Return the full set of entries exactly. Omit none.

*Available data*
# # # #

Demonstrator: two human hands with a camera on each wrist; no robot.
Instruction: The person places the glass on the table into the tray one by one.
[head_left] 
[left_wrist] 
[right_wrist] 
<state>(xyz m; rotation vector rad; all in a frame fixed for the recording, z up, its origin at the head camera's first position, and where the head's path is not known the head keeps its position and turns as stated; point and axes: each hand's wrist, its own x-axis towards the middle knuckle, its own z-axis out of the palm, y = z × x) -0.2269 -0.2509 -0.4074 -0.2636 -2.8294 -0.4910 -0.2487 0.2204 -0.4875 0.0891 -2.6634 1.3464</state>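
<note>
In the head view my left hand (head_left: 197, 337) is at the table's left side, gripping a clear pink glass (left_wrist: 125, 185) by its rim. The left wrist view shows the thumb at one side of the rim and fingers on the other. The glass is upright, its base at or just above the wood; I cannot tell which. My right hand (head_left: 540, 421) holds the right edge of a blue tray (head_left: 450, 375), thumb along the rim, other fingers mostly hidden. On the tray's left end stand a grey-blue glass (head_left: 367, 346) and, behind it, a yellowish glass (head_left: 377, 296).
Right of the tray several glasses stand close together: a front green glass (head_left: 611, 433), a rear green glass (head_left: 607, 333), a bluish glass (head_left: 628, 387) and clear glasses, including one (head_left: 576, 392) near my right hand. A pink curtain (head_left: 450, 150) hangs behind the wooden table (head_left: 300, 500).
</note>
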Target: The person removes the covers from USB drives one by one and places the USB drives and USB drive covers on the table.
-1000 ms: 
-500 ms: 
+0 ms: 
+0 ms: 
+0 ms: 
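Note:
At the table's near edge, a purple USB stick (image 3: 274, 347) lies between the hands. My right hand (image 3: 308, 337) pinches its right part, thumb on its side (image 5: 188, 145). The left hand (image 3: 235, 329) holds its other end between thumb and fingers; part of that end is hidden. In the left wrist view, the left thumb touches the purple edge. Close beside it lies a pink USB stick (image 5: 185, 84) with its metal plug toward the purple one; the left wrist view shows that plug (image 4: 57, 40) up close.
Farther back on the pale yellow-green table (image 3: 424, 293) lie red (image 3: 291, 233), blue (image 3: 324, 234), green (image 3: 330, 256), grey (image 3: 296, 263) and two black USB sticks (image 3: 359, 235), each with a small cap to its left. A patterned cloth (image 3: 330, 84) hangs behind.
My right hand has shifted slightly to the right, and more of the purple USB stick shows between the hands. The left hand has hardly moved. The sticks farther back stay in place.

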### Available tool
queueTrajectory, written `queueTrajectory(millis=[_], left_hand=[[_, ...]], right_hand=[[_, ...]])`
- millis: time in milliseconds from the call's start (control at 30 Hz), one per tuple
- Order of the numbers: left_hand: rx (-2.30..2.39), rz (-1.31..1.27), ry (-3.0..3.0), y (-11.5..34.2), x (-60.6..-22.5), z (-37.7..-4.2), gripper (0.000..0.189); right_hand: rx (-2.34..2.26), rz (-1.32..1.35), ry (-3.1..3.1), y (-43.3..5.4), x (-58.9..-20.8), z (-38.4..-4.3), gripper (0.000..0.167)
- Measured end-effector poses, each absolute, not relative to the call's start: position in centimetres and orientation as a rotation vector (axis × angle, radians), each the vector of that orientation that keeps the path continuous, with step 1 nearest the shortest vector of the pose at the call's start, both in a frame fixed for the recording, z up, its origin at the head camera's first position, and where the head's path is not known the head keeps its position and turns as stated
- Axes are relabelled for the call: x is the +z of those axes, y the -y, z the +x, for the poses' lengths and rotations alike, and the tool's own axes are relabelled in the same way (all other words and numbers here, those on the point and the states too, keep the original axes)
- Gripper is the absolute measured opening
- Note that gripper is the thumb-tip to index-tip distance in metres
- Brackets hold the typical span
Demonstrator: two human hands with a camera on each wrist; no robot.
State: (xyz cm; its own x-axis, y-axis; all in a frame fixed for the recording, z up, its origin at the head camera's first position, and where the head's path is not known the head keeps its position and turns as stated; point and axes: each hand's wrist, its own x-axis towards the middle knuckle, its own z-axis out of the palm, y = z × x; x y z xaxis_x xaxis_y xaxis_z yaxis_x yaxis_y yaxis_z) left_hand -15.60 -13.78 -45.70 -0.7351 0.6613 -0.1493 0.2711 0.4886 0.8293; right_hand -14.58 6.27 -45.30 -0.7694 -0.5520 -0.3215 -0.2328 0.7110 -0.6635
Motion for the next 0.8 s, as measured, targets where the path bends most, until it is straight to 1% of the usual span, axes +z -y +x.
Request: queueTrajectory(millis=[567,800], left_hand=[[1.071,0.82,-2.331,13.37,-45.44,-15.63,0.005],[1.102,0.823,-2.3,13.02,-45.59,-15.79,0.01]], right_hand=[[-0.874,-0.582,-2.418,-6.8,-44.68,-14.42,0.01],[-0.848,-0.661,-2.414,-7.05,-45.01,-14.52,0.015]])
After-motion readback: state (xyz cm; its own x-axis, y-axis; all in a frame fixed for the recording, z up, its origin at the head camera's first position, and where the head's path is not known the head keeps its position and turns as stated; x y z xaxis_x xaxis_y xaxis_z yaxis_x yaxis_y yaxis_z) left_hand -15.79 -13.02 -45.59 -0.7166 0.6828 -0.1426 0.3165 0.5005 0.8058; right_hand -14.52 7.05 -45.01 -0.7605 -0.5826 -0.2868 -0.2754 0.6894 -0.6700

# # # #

*Exercise answer*
Demonstrator: two human hands with a camera on each wrist; no robot.
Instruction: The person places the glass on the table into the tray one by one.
[head_left] 
[left_wrist] 
[right_wrist] 
<state>(xyz m; rotation vector rad; all in a frame fixed for the recording, z up, its origin at the head camera's first position, and where the head's path is not known the head keeps its position and turns as stated; point and axes: each hand's wrist, its own x-axis towards the middle knuckle, its own z-axis out of the palm, y = z × x) -0.2269 -0.2509 -0.4074 -0.2636 -2.8294 -0.4910 -0.2487 0.2204 -0.4875 0.0891 -2.6634 1.3464</state>
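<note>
In the head view my left hand (head_left: 197, 337) is at the table's left side, gripping a clear pink glass (left_wrist: 125, 185) by its rim. The left wrist view shows the thumb at one side of the rim and fingers on the other. The glass is upright, its base at or just above the wood; I cannot tell which. My right hand (head_left: 540, 421) holds the right edge of a blue tray (head_left: 450, 375), thumb along the rim, other fingers mostly hidden. On the tray's left end stand a grey-blue glass (head_left: 367, 346) and, behind it, a yellowish glass (head_left: 377, 296).
Right of the tray several glasses stand close together: a front green glass (head_left: 611, 433), a rear green glass (head_left: 607, 333), a bluish glass (head_left: 628, 387) and clear glasses, including one (head_left: 576, 392) near my right hand. A pink curtain (head_left: 450, 150) hangs behind the wooden table (head_left: 300, 500).
</note>
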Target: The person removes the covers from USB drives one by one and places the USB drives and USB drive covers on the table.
-1000 ms: 
-500 ms: 
+0 ms: 
+0 ms: 
+0 ms: 
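Note:
At the table's near edge, a purple USB stick (image 3: 274, 347) lies between the hands. My right hand (image 3: 308, 337) pinches its right part, thumb on its side (image 5: 188, 145). The left hand (image 3: 235, 329) holds its other end between thumb and fingers; part of that end is hidden. In the left wrist view, the left thumb touches the purple edge. Close beside it lies a pink USB stick (image 5: 185, 84) with its metal plug toward the purple one; the left wrist view shows that plug (image 4: 57, 40) up close.
Farther back on the pale yellow-green table (image 3: 424, 293) lie red (image 3: 291, 233), blue (image 3: 324, 234), green (image 3: 330, 256), grey (image 3: 296, 263) and two black USB sticks (image 3: 359, 235), each with a small cap to its left. A patterned cloth (image 3: 330, 84) hangs behind.
My right hand has shifted slightly to the right, and more of the purple USB stick shows between the hands. The left hand has hardly moved. The sticks farther back stay in place.
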
### Available tool
queueTrajectory, written `queueTrajectory(millis=[_], left_hand=[[_, ...]], right_hand=[[_, ...]])`
- millis: time in milliseconds from the call's start (control at 30 Hz), one per tuple
- Order of the numbers: left_hand: rx (-2.30..2.39), rz (-1.31..1.27), ry (-3.0..3.0), y (-11.5..34.2), x (-60.6..-22.5), z (-37.7..-4.2), gripper (0.000..0.189); right_hand: rx (-2.34..2.26), rz (-1.32..1.35), ry (-3.1..3.1), y (-43.3..5.4), x (-58.9..-20.8), z (-38.4..-4.3), gripper (0.000..0.167)
- Measured end-effector poses, each absolute, not relative to the call's start: position in centimetres and orientation as a rotation vector (axis × angle, radians), each the vector of that orientation that keeps the path continuous, with step 1 nearest the shortest vector of the pose at the call's start, both in a frame fixed for the recording, z up, its origin at the head camera's first position, and where the head's path is not known the head keeps its position and turns as stated
- Axes are relabelled for the call: x is the +z of those axes, y the -y, z the +x, for the poses' lengths and rotations alike, and the tool's own axes are relabelled in the same way (all other words and numbers here, those on the point and the states too, keep the original axes)
- Gripper is the absolute measured opening
- Note that gripper is the thumb-tip to index-tip distance in metres
- Brackets hold the typical span
Demonstrator: two human hands with a camera on each wrist; no robot.
State: (xyz cm; its own x-axis, y-axis; all in a frame fixed for the recording, z up, its origin at the head camera's first position, and where the head's path is not known the head keeps its position and turns as stated; point and axes: each hand's wrist, its own x-axis towards the middle knuckle, its own z-axis out of the palm, y = z × x; x y z xaxis_x xaxis_y xaxis_z yaxis_x yaxis_y yaxis_z) left_hand -15.60 -13.78 -45.70 -0.7351 0.6613 -0.1493 0.2711 0.4886 0.8293; right_hand -14.58 6.27 -45.30 -0.7694 -0.5520 -0.3215 -0.2328 0.7110 -0.6635
Motion for the next 0.8 s, as measured, targets where the path bends most, until it is straight to 1% of the usual span, axes +z -y +x.
Request: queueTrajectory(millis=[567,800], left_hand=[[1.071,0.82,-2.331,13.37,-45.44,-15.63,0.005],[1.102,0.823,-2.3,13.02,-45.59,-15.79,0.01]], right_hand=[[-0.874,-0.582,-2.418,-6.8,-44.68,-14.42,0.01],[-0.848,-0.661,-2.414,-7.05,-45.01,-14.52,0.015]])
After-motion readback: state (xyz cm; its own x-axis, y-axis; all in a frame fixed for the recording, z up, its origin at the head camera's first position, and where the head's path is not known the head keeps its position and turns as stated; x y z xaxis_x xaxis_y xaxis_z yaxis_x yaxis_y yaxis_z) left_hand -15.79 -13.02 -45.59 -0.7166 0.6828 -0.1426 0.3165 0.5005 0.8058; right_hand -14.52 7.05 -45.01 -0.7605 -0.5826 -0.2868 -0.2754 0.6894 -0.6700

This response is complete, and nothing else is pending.